Chapter 14: Cosmos; A.D. 1620, Leiden

           The Protestant Reformation was soon followed by a revolution in scientific thinking. It was also the beginning of the Thirty Years’ War, arguably the worst in European history. But something even greater was beginning. “One day after the battle of White Mountain [the first of many terrible battles of the war] a ship name the Mayflower arrived…in the northern reaches of the New World.”[69] The American revolution had begun. And make no mistake about it, that’s how the Pilgrims and Puritans saw it. “Their gaze, for all they had settled on the margins of what seemed an immense and unexplored wilderness, was fixed on the entire expanse of the globe.”[70] They sought to reach all mankind even preaching to the native populations and translating the Bible into their languages.

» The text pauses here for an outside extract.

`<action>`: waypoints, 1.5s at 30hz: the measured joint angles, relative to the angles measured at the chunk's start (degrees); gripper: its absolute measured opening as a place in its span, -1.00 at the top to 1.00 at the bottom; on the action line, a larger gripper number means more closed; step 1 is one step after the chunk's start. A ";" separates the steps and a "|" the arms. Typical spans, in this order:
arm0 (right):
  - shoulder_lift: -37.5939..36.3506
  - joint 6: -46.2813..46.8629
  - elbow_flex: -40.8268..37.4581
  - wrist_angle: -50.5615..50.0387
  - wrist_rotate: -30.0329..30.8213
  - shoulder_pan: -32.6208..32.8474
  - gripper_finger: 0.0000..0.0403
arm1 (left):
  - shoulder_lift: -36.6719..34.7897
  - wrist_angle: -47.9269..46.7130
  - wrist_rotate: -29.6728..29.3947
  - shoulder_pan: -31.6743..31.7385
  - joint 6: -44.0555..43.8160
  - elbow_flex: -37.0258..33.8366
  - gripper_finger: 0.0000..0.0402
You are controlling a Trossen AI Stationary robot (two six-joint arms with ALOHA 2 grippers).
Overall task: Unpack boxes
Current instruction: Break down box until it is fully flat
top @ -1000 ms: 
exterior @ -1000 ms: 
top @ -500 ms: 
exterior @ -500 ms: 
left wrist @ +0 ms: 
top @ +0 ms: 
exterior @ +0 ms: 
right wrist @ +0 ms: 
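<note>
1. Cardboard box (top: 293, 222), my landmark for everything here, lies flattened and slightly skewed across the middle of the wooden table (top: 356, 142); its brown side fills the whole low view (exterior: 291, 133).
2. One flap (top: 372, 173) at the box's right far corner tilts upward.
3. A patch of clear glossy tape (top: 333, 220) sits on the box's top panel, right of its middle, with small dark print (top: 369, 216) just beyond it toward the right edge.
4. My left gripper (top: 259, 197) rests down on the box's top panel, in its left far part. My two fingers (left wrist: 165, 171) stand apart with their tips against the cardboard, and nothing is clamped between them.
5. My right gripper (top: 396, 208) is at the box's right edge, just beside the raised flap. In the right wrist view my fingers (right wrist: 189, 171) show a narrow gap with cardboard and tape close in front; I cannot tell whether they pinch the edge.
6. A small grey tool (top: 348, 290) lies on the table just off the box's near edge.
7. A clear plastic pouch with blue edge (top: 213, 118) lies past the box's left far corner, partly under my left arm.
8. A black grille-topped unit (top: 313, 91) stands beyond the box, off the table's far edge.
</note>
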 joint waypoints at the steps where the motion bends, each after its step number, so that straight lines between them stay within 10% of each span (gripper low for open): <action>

           This was the era of Barolomeo de las Casas, the great defender of the native. Preaching the Christian doctrine of the sanctity of all life, las Casas declared that all human beings, pagan or not, had been endowed by God with the spark of reason. “Every mortal—Christian or not—had rights that derived from God…las Casas called them ‘human rights.’”[71]

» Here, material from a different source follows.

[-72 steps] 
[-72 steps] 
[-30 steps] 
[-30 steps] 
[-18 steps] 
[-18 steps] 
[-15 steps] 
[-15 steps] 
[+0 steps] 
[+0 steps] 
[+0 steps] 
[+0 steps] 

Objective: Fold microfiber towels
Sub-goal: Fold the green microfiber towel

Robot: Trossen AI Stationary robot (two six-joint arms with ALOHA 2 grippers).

           On the other side of the globe another revolution was unfolding. Jesuit missionaries had arrived in Beijing. The Chinese considered the study of the heavens of great importance for the necessary ordering of things but the Jesuits brought with them a superior understanding of the stars and how their path could be predicted. The Jesuits were better at predicting things like eclipses and it became clear to the Chinese it was because of the Jesuit’s religious assumptions—and their view of the universe: “That it had a beginning and would have an end. That it’s workings were ordered by divinely authored laws; that the God who had fashioned it was a geometer.”[72] To be a Jesuit was to “know that God’s purposes were revealed through the free and untrammeled study of natural philosophy…to take that path was the very essence of being a Christian.”[73]

           Holland devotes several pages to the controversy over Galileo. The battle is complicated and a true understanding of it does not serve Andrew White’s propaganda piece on the war of Christianity on science. The battle was really over Aristotle and to what extent Christian theologians should defend his cosmology. In the end, the heliocentric universe, won out through the efforts of many Christian scholars not just Galileo. And Galileo foresaw a future of increased scientific understanding. But make no mistake, all those going forward into solving the great scientific mysteries had one constant: “They all had their origins in Christendom.”[74]

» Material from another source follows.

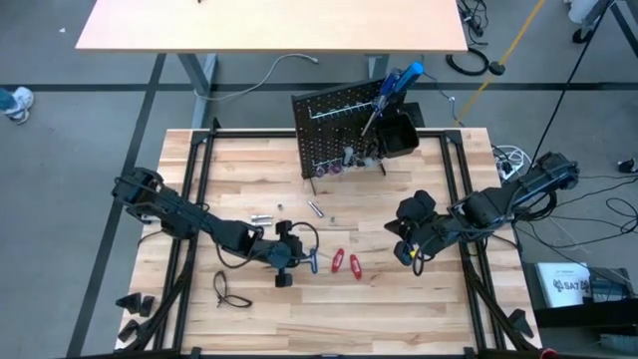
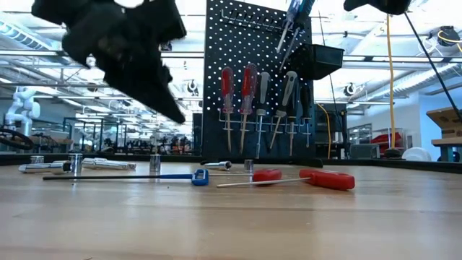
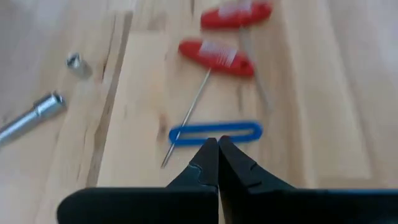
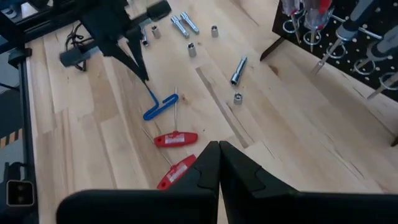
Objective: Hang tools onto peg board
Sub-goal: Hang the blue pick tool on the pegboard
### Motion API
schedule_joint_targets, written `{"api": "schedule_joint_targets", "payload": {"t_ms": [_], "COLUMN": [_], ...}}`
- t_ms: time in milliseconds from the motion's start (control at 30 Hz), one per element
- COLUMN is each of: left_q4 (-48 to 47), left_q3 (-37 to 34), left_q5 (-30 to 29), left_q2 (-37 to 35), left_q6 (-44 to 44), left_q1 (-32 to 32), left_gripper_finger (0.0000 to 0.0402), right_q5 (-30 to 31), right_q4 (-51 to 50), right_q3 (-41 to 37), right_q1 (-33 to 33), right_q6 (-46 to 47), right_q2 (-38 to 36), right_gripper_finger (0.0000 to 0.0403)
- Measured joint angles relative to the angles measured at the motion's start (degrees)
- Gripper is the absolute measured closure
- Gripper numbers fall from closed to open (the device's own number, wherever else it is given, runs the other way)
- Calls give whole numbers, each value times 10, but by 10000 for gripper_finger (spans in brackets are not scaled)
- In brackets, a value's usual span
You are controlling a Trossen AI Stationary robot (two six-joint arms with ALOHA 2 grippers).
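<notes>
At the table's (image 1: pixel 249 319) far edge, near the middle, the peg board (image 1: pixel 334 130) stands upright, several screwdrivers (image 2: pixel 260 97) hanging in a row on its front, more tools in the small black bin (image 1: pixel 402 135) at its right end. Left arm reaches in from the left edge; left gripper (image 1: pixel 307 261) is above the tabletop around the middle, fingers together, holding nothing, tip right at the blue key (image 1: pixel 313 262), contact unclear. Right arm comes from the right edge; right gripper (image 4: pixel 219 163) is raised over the right half, fingers pressed together, empty. Blue key lies flat near the table's middle, two red-handled tools (image 1: pixel 346 264) just right of it, side by side. Silver bits (image 1: pixel 261 217) scattered between these and the peg board, lying flat or standing.
</notes>
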Motion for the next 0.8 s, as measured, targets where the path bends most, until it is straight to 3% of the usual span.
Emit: {"api": "schedule_joint_targets", "payload": {"t_ms": [167, 567, 800], "left_q4": [1, 33, 59], "left_q3": [0, 0, 0], "left_q5": [18, 55, 56], "left_q2": [15, 65, 84], "left_q6": [4, 16, 32], "left_q1": [6, 22, 23], "left_gripper_finger": [379, 252, 240], "right_q5": [-3, -6, -21], "right_q4": [19, 22, 19], "right_q3": [0, 0, 0], "right_q1": [-7, -8, -12], "right_q6": [-11, -27, -35], "right_q2": [14, 17, 17], "right_gripper_finger": [403, 403, 403]}}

Chapter 15: Spirit; A.D. 1649: St. George’s Hill

           This begins the third section of Holland’s book. This one is entitled, “Modernitas.”

What Christianity had unleashed on the world was a never-ending spirit of reformation, even revolution. Society could always be improved, if not perfected. And the reforming instinct has been carried into the modern world and inspired a host of reform movements. Many of them would call themselves “secular” but they are heirs of the Christian spirit of reform which can be traced at least to the eleventh century.

           Christian society now had two very distinct meanings of the word “religion.” On the one hand true religion governed society, informed culture, and was to be required of all men. On the other hand, religion was deeply personal, buried deeply within the human heart. The need for an outward display of fealty to the religion of the state was a necessity. But the society also had to allow for the liberty of the individual spirit. “Religion was also something intimate, personal.”[75] The tension was to be permanent in western society. “Between the demands of those who believed there was only the one true religion, and those who believed that God wished all to practice their religion freely, there could be no easy reconciliation.”[76]

           The conclusion of the Thirty Years War had sought a peace that would establish a “proper Christian order” but also an end to the bloodshed. The English Revolution, led by the Lord Protector Oliver Cromwell, had sought the same. Cromwell had sought a “tradeoff…between the yearning of the Presbyterians for a purified commonwealth, and the demands of radicals for an absolute liberty of religion.”[77]

           One of the difficult decisions was what to do with the Jews. They had been officially banned as early as 1290 but still settled in England. Cromwell gave them the de facto right to be a part of British society. The Quakers were another group that had to be accounted for. They were radical in those days; “Women were particularly active.”[78] One of the greatest advocates for freedom of conscience was Baruch Spinoza. A Dutch Jew he invoked Calvin, arguing that true obedience to God “should be grounded in liberty…Spinoza, when he pushed the case for toleration, was participating in a debate that had always been fundamental to Protestantism.”[79] Spinoza’s theology was heterodox—he did not believe in God in the traditional way—his views were nonetheless “utterly saturated in Protestant assumptions.”[80]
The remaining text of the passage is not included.